Investing as retirement draws nigh

“Move to assets that are less risky like fixed income, safer government securities, a small percentage of equities and bonds,” Neilson Rose, business development manager at Barita Investments told Sunday Finance.

You should also hold onto asset classes that are investment graded — look to rating agencies and check for those that get a good grade, advised Kario-Paul Brown, research analyst at Jamaica Money Market Brokers (JMMB).

Any alteration to the investment portfolio, said Mayberry Investments executive, Wade Mars, is dependent on the amount of resources one posseses when he/she is near retirement.

“The goal of the investment differs, but one would expect that people would change the character of their portfolio,” said the assistant vice president of asset management at Mayberry.

For example, there are some instances where, instead of purchasing stocks for growth, they look for dividend income.
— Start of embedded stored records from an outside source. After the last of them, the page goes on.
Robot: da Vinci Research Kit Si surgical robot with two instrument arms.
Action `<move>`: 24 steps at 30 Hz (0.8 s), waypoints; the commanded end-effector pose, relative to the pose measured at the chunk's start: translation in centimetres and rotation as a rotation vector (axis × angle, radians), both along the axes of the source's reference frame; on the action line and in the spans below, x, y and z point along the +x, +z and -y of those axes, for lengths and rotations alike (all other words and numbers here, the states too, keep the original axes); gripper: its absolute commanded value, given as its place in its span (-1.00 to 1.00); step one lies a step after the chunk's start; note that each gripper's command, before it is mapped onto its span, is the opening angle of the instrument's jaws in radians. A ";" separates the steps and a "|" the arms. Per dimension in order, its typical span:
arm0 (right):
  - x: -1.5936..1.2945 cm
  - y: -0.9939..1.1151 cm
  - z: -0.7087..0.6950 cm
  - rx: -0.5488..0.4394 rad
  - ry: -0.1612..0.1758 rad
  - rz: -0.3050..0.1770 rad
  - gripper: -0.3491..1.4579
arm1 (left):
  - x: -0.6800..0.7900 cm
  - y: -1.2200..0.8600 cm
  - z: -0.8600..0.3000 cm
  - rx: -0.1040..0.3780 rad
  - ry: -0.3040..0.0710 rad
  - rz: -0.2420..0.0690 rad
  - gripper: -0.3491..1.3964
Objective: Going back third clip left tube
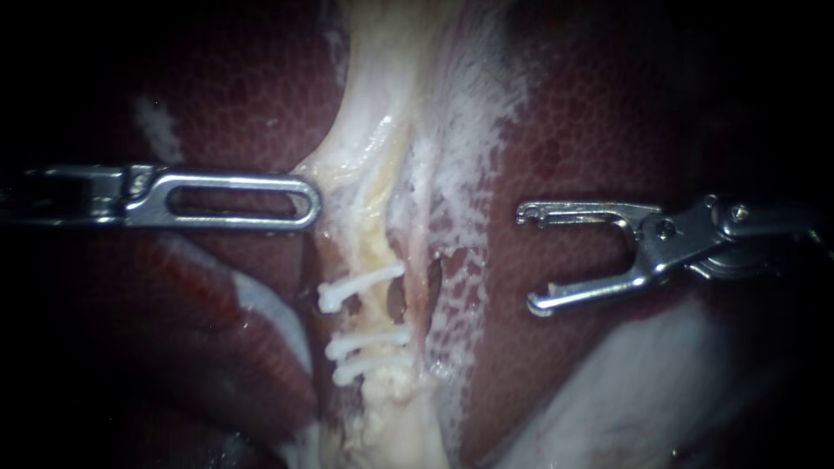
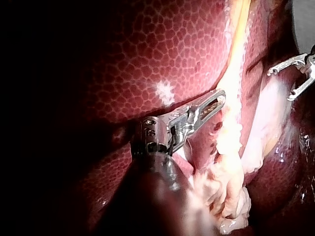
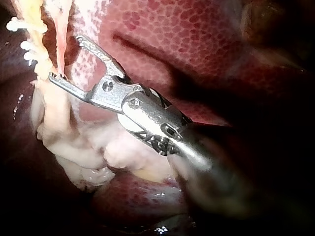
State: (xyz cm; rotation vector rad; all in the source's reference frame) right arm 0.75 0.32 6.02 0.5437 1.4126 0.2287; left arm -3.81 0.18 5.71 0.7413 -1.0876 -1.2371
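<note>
Instruments lie nearest the endoscope, and we record them first. Our left instrument point(image 1: 311, 201) enters from the left. Its slotted jaws lie together with nothing seen between them, and the tip just touches the edge of the pale tissue band. The left wrist view agrees: jaws closed, tip against that band. Our right instrument point(image 1: 528, 259) enters from the right with its hooked jaws spread wide and empty. It stands over the liver point(image 1: 591, 130), apart from both tubes.

Behind the jaws, between the two instruments, we find the left tube point(image 1: 372, 230), yellowish. The pinker right tube point(image 1: 420, 260) runs just beside it. Three white clips cross the left tube: the upper clip point(image 1: 360, 285) stands alone, while the middle clip point(image 1: 369, 340) and the lowest clip point(image 1: 354, 371) sit close together below it.

In the right wrist view one open jaw tip lies near the pale stump below the clips. We cannot tell whether it touches.

Farthest back, the mottled dark red liver lies on either side of the band.
</note>
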 end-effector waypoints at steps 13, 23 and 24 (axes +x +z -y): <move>0.03 -0.01 0.02 -0.001 0.005 0.000 0.05 | -0.28 0.13 0.05 -0.005 0.004 -0.010 -1.00; 0.05 -0.01 0.02 0.000 0.003 -0.001 0.05 | -0.33 0.14 0.06 -0.004 0.009 -0.010 -1.00; 0.05 -0.01 0.02 0.000 0.003 -0.001 0.05 | -0.33 0.14 0.06 -0.004 0.009 -0.010 -1.00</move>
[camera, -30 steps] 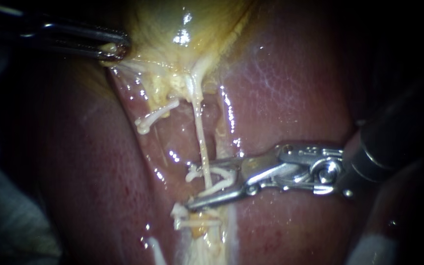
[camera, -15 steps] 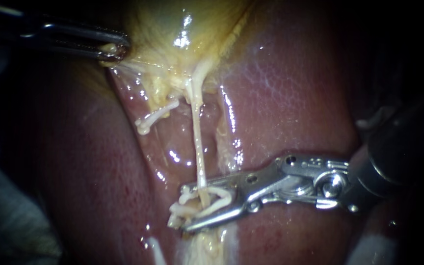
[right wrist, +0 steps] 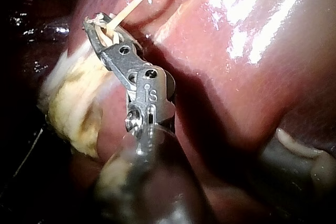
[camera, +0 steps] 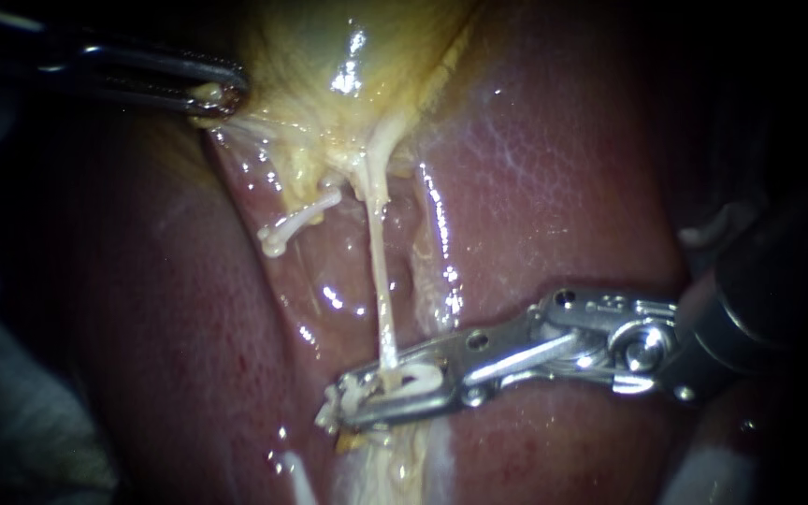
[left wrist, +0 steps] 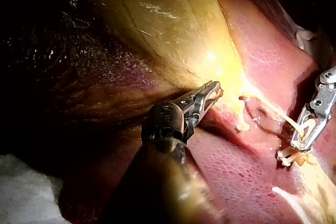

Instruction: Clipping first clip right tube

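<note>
Steel right instrument (camera: 367, 388) clamped on tube (camera: 378, 271), left instrument (camera: 226, 93) gripping gallbladder (camera: 348, 56) edge

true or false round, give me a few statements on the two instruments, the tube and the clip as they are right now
1. The right instrument has its jaws around the thin tube. True.
2. The left instrument touches nothing. False: its jaws grip the edge of the gallbladder.
3. A white clip sits between the right instrument's jaws. True.
4. The tube is cut through above the jaws. False: it runs unbroken from the gallbladder down to them.
</note>
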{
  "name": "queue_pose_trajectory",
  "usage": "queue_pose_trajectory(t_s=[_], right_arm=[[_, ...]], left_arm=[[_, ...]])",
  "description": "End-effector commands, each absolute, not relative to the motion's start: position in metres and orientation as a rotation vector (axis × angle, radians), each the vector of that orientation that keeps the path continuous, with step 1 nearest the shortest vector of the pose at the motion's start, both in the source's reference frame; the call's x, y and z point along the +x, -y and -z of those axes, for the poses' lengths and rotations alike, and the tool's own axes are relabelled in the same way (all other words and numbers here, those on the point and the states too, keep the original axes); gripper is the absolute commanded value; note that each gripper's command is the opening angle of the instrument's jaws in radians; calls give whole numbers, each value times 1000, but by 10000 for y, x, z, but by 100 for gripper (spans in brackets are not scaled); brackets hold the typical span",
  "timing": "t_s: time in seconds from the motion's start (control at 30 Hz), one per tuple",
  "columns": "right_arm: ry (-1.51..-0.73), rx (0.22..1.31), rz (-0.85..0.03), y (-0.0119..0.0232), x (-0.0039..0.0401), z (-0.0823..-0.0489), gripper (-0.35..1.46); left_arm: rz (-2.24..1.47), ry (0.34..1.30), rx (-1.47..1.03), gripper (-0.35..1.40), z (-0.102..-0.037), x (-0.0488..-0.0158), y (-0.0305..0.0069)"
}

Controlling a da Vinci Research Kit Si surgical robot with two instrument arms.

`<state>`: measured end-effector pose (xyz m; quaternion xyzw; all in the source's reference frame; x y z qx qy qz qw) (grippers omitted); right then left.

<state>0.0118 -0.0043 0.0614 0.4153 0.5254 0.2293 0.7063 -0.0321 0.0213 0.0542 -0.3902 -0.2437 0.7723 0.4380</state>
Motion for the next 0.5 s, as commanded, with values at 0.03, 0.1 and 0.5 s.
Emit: queue_pose_trajectory(t_s=[0.03, 0.1, 0.5], right_arm=[[-1170, 913, -517, 43, 117, -614, -19], [-1171, 905, -524, 43, 116, -615, -27], [-1161, 919, -543, 43, 114, -616, -35]], left_arm=[[-1920, 606, -970, -35, -542, -321, -213], [-1920, 606, -970, -35, -542, -321, -213], [-1919, 605, -969, -35, -542, -321, -213]])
Furthermore, investors who are nearing retirement would have estate planning and are looking to transfer their wealth to future generations, rather than converting their capital gains to cash, Mars said.

It isn’t prudent, however, to have a portfolio that is heavy with stocks.
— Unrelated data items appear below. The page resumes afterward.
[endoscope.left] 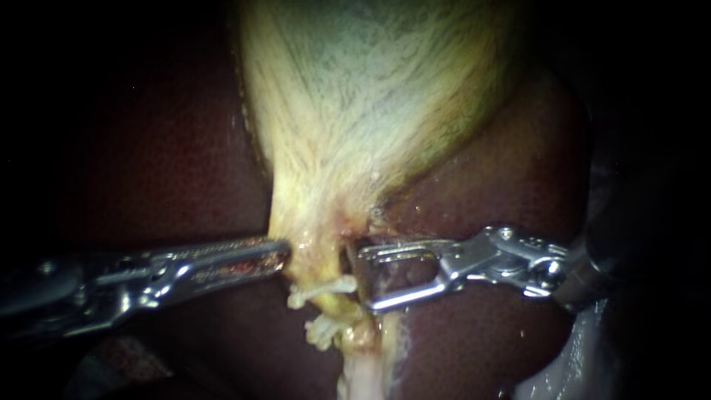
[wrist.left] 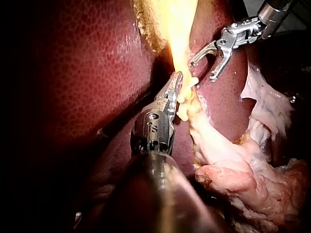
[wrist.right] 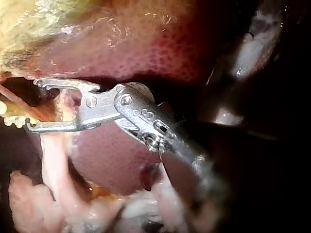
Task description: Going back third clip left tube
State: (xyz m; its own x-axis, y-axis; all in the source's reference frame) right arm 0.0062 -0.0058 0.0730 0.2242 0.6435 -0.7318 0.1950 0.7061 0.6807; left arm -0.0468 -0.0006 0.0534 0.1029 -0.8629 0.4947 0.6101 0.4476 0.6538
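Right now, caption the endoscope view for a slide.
Left instrument grips the gallbladder neck; right instrument, jaws open, sits at the clipped tube.

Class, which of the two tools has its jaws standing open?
The right tool: a clear gap shows between its jaws. The left tool has its jaws closed on the gallbladder.
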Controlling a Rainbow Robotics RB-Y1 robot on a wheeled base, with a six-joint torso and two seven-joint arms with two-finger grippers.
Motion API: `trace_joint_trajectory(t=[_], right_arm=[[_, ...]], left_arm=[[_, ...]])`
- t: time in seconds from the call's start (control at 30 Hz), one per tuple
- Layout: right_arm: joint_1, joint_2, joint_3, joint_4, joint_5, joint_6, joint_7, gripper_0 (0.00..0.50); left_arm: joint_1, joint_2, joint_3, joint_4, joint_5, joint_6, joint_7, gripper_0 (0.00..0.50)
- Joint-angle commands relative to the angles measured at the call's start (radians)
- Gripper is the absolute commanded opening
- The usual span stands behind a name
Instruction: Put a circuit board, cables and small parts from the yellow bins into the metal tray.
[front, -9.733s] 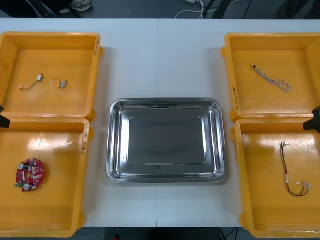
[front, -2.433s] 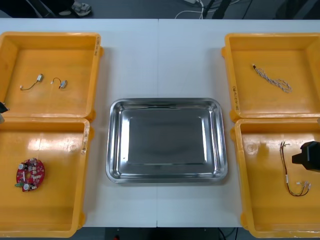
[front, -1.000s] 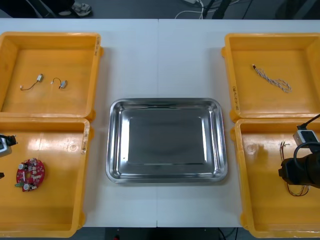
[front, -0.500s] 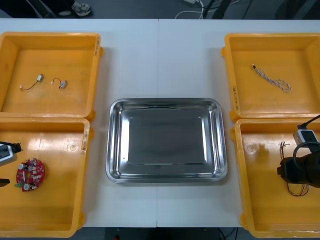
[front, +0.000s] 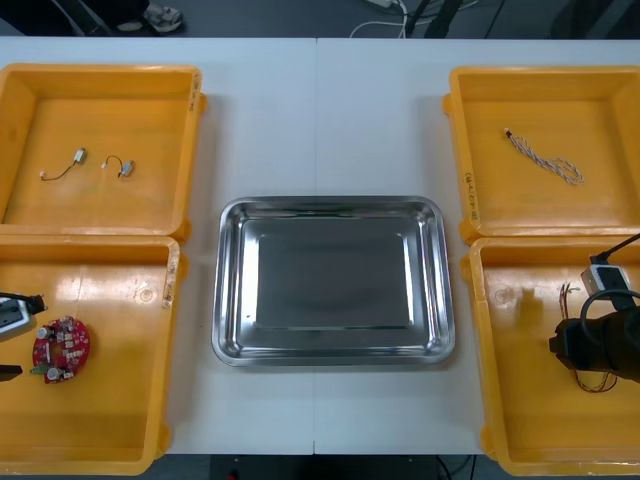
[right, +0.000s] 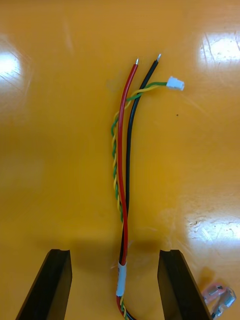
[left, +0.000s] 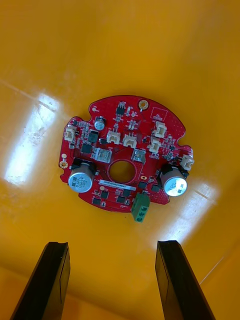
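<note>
A round red circuit board (front: 60, 350) (left: 125, 157) lies in the near left yellow bin (front: 110, 420). My left gripper (front: 18, 335) (left: 112, 280) hovers open at that bin's left edge, the board just beyond its fingertips. In the near right yellow bin (front: 520, 420) lies a bundle of red, black and yellow-green cables (front: 570, 293) (right: 125, 190). My right gripper (front: 590, 348) (right: 115, 285) is over it, open, its fingers (right: 175, 285) standing either side of the bundle's white-sleeved end. The metal tray (front: 230, 290) is bare and shiny.
The far left yellow bin (front: 180, 120) holds two small metal parts (front: 78, 157) with short wires. A twisted blue and white cable (front: 545, 158) lies in the far right yellow bin (front: 465, 130). Clear-sleeved terminals (right: 220, 295) lie beside my right finger.
My left gripper has crept in from the table's left edge to the circuit board. My right gripper has shifted slightly left over the cable bundle. Nothing in the bins has moved.
</note>
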Motion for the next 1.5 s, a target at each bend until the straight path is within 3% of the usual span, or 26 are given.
trace_joint_trajectory(t=[0.03,0.23,1.4,1.47,1.5], right_arm=[[0.028,0.008,0.014,-0.001,0.014,-0.015,0.034,0.5],[0.042,0.008,0.014,0.01,0.006,-0.038,0.034,0.5],[0.05,0.029,0.024,0.024,0.003,-0.075,0.026,0.5],[0.05,0.029,0.024,0.022,0.003,-0.076,0.026,0.336],[0.05,0.029,0.024,0.024,0.003,-0.076,0.026,0.208]], left_arm=[[0.003,0.045,-0.038,0.025,-0.005,-0.023,-0.056,0.5],[-0.036,0.045,-0.101,0.071,-0.01,-0.067,-0.066,0.5],[-0.116,0.045,-0.206,0.128,-0.013,-0.11,-0.066,0.5],[-0.114,0.045,-0.207,0.128,-0.015,-0.11,-0.066,0.5],[-0.116,0.045,-0.21,0.128,-0.015,-0.11,-0.066,0.5]])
If your portfolio was already heavy weighted with fixed-income that’s fine, according to JMMB’s Brown. Derivative type products, which usually have stocks and bonds as underlying assets, he said, are also a bit risky and involves leverage.

Rose had a few suggestions for the person who is nearing retirement and wants to start investing now.

Once you consider bonds, you could go for small amounts of bonds that pay monthly or quarterly interest, he advised.

International triple-A credit rated countries are ideal. Debts issued by the American and Canadian governments are examples of triple-A rated credits, while Government of Jamaica debt is lower in the ranking.

“We are talking about solid, highly rated debts,” Rose said. “But they carry lower yields.”

Since you are at an age where you are trying to preserve your capital while generating income, you don’t want to take risks, he noted.

And what if you are planning to start an investment portfolio a few years before you are set to retire? Assuming that you get the bills out of the way and mortgage has been paid off and there is extra cash, that’s an option.

“What you would look to do is accumulate as much as possible in a short period,” Mars said. “If you decide to start you must be realistic and conservative.”

Getting wealthy out of investing is long-term, it’s unlikely to get rich from short-term investing. Hence, it is widely advised that you start from your younger years.

On the other hand, let’s assume that you still have mortgages and other debts to pay off when you are on the verge of retiring, you would need to make projections of your pension and organize your life within a budget.

Some retirees who receive pension will have to survive on it. That money can either be given on a monthly basis or as large lump sum. As such, it is ill-advised to spend it all at once.

Your pension though won’t keep up with the rate of inflation; you’ll have less purchasing power.

“So if you invest your pension, it should be done in such a way to augment any other income you may get,” Mars said.

As it relates to buying into investment products, the same rule of less risky options applies.

There are unit trusts and mutual funds that capture various levels of risk tolerance, Brown said.

As such, go for the ones that aren’t risky. For example, stocks would be a more risky option than fixed-income.

Invariably, older folks will have a shorter time to rebound from losses than the younger ones.

There are also exchange-traded funds (ETFS) that work like mutual funds but are traded on an exchange.

ETFS allows you to buy into stocks, commodities and fixed-income.

But Rose suggests that those aren’t necessarily a good idea.

“ETFs are high risk so you wouldn’t be wagering into ETFs,” he said.